Marcus was a good student but recently enjoying trivia of his second planet wasn't on the list. He gestured no.

Professor Lawson smiled. The kind reserved for students about to discover how little they truly knew.

"Göbeklitepe is older than history," he said. His eyes gleamed with passion. "Older than writing. Older than pottery. Older by several thousand years than the pyramids you were taught to admire." He tapped the image lightly. "Twelve thousand years ago, when humans were supposed to be wandering hunters, they carved this. Massive stone pillars. Perfect alignments. Symbols we still don't fully understand."

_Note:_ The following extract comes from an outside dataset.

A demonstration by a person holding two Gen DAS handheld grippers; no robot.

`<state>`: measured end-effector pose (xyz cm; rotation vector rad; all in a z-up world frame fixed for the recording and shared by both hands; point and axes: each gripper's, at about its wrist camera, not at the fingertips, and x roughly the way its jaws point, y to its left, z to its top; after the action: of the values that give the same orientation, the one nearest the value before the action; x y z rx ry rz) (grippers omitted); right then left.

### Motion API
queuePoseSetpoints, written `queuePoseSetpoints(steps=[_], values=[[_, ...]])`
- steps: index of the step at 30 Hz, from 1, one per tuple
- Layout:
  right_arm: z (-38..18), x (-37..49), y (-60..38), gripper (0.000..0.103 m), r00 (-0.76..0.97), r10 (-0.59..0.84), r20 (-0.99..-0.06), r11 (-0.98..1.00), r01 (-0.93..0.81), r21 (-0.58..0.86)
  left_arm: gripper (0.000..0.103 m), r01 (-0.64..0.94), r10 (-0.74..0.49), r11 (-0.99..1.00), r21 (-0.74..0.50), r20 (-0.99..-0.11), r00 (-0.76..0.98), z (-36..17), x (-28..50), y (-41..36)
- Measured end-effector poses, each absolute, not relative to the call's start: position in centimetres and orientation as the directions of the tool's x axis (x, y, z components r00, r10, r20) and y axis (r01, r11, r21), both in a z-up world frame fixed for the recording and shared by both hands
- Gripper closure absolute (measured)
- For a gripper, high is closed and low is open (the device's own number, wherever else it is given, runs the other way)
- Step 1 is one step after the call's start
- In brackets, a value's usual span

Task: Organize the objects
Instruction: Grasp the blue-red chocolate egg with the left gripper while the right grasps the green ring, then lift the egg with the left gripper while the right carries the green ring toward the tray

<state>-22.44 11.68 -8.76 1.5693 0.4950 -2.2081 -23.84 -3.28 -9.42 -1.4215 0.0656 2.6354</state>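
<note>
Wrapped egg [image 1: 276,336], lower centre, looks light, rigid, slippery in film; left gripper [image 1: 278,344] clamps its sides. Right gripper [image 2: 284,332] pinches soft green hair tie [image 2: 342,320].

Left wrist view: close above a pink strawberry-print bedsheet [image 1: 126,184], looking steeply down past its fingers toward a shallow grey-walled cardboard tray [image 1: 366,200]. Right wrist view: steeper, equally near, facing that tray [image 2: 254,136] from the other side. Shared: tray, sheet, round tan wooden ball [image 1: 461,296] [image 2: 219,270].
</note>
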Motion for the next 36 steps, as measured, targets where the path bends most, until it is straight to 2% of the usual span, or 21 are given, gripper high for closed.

Marcus frowned. "So... an early temple?" Or a birthplace, he thought.

Lawson shook his head vigorously. "That's the unsettling part. We don't know if it was a temple, an observatory, a calendar, or something else entirely. What we do know is this: it shouldn't exist. Not with the tools they had. Not with the social structures we assumed."

He leaned closer, lowering his voice conspiratorially. "Göbeklitepe forces us to rewrite the order of civilization. It suggests belief came before farming. That ideas built cities, not the other way around."

Lawson paused, letting that settle.

"And now," he added, eyes flicking back to the image, "we find its geometry mirrored somewhere that isn't Earth." He looked around and whispered. "Aliens."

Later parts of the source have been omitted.